Nine out of ten residences in the neighbourhood are owner occupied, with the most common type of dwelling being single detached houses. There are also a number of walk up apartment buildings in the neighbourhood. Roughly eight out of ten residences were constructed between the end of the Second World War and the 1970s.

== Schools ==
There are 2 schools in the neighbourhood, Meadowlark Elementary School and Meadowlark Christian School, operated by the Edmonton Public School System.

== Shopping and services ==
Meadowlark Health and Shopping Centre is located at the south east corner of the neighbourhood at the intersection of 156 Street and 87 Avenue. The Jasper Place branch of the Edmonton Public Library is located close to the shopping centre as is a fire station.

West Edmonton Mall is located to the west of the neighbourhood along 87 Avenue.

== Meadowlark Transit Centre ==

The Meadowlark Transit Centre was a small transit centre located on the north side of the Meadowlark Shopping Centre, at 156 Street and Meadowlark Road. There were no amenities at this transit centre.

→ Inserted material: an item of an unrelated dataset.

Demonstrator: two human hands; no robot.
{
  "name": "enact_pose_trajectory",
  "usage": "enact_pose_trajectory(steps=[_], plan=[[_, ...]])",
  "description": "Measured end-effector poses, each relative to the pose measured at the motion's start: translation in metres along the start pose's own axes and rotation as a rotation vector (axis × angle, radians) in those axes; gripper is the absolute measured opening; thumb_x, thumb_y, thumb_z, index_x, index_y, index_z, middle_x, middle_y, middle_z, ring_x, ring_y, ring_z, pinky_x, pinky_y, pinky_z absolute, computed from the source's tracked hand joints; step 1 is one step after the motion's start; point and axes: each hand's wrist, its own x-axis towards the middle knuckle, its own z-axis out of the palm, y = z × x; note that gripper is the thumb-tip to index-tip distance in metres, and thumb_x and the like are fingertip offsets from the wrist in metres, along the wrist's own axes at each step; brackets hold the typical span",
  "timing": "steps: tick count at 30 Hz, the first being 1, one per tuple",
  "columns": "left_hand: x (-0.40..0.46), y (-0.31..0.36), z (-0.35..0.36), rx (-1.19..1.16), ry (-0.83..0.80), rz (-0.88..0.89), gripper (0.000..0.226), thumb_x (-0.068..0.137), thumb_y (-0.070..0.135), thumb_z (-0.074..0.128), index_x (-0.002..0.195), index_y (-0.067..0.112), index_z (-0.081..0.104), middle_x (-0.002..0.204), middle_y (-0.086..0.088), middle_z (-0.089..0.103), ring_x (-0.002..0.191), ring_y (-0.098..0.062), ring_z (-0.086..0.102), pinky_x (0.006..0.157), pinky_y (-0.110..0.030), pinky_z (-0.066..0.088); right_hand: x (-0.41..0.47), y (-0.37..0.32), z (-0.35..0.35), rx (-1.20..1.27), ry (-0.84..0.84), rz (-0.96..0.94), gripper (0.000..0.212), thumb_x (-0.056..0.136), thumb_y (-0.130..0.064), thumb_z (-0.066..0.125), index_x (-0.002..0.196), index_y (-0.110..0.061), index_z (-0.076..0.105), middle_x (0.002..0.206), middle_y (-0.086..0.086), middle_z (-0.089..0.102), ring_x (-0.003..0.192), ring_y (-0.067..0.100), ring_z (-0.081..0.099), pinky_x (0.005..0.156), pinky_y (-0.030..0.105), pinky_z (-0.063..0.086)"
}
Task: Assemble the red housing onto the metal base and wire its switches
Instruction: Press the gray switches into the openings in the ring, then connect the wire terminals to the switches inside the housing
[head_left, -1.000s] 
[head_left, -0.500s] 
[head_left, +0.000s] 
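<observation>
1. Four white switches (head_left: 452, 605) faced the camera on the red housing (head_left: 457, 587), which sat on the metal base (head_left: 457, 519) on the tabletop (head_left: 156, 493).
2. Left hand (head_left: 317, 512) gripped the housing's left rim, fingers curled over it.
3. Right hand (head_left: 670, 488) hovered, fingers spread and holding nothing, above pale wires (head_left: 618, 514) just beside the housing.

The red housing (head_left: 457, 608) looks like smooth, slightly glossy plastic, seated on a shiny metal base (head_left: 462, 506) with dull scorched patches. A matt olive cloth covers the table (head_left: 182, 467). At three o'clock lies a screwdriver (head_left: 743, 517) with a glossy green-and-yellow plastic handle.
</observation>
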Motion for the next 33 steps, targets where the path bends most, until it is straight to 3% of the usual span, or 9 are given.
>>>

Following the April 25, 2021 bus network redesign, it was no longer indicated as a transit centre on ETS maps. On-demand transit service to Meadowlark didn't use the transit centre, instead using street stops on 156 Street and 87 Avenue. Beginning February 6, 2022, route 924 also uses these stops, as the transit centre is closed for Valley Line West LRT construction.

== Surrounding neighbourhoods ==
Surrounding neighbourhoods are Lynnwood and Elmwood to the south, Sherwood and Jasper Park to the east, West Jasper Place to the northeast, Glenwood to the north and northwest, and West Meadowlark Park to the west.